• [What you are asked to do]
Could you retype the whole listing word for word and drop the images?

• [Recorded information]
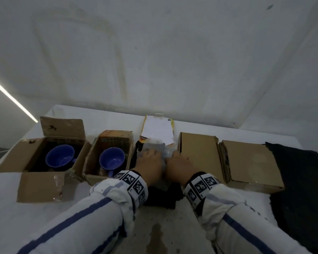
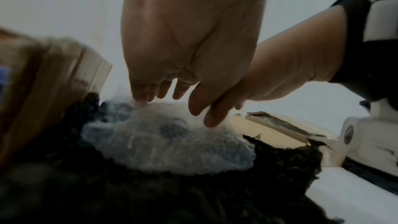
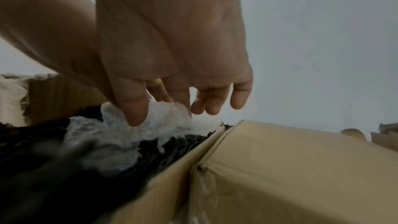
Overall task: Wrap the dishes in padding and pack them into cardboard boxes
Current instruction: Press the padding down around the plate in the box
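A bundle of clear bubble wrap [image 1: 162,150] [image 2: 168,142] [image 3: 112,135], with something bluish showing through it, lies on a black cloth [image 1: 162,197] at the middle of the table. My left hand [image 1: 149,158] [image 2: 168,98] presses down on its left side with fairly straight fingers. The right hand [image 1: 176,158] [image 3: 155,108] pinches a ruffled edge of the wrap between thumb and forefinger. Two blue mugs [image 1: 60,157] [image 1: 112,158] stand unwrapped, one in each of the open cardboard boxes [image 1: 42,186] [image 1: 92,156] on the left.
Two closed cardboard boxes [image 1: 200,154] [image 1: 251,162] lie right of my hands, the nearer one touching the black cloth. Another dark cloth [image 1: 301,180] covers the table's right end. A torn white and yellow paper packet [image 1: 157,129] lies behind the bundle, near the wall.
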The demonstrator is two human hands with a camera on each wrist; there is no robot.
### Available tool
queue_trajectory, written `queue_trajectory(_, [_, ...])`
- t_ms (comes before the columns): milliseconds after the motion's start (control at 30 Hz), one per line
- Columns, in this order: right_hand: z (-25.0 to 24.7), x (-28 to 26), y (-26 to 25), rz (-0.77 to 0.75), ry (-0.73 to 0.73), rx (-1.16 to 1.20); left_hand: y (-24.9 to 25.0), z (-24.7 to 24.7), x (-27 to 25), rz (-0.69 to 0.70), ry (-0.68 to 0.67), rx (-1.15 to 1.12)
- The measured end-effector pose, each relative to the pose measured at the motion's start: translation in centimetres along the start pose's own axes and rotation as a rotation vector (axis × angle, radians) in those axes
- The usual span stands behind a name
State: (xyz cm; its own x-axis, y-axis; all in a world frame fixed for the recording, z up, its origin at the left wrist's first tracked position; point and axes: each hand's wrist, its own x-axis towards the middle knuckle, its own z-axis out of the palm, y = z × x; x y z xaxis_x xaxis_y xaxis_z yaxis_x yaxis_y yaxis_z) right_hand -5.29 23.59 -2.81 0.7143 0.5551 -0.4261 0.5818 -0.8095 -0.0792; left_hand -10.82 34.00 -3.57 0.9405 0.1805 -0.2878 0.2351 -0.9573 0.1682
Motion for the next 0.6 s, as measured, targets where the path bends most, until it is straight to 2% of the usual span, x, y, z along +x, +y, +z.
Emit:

• [Task response]
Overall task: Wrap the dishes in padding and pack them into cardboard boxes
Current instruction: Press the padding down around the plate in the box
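A bundle of clear bubble wrap [image 1: 162,150] [image 2: 168,142] [image 3: 112,135], with something bluish showing through it, lies on a black cloth [image 1: 162,197] at the middle of the table. My left hand [image 1: 149,158] [image 2: 168,98] presses down on its left side with fairly straight fingers. The right hand [image 1: 176,158] [image 3: 155,108] pinches a ruffled edge of the wrap between thumb and forefinger. Two blue mugs [image 1: 60,157] [image 1: 112,158] stand unwrapped, one in each of the open cardboard boxes [image 1: 42,186] [image 1: 92,156] on the left.
Two closed cardboard boxes [image 1: 200,154] [image 1: 251,162] lie right of my hands, the nearer one touching the black cloth. Another dark cloth [image 1: 301,180] covers the table's right end. A torn white and yellow paper packet [image 1: 157,129] lies behind the bundle, near the wall.
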The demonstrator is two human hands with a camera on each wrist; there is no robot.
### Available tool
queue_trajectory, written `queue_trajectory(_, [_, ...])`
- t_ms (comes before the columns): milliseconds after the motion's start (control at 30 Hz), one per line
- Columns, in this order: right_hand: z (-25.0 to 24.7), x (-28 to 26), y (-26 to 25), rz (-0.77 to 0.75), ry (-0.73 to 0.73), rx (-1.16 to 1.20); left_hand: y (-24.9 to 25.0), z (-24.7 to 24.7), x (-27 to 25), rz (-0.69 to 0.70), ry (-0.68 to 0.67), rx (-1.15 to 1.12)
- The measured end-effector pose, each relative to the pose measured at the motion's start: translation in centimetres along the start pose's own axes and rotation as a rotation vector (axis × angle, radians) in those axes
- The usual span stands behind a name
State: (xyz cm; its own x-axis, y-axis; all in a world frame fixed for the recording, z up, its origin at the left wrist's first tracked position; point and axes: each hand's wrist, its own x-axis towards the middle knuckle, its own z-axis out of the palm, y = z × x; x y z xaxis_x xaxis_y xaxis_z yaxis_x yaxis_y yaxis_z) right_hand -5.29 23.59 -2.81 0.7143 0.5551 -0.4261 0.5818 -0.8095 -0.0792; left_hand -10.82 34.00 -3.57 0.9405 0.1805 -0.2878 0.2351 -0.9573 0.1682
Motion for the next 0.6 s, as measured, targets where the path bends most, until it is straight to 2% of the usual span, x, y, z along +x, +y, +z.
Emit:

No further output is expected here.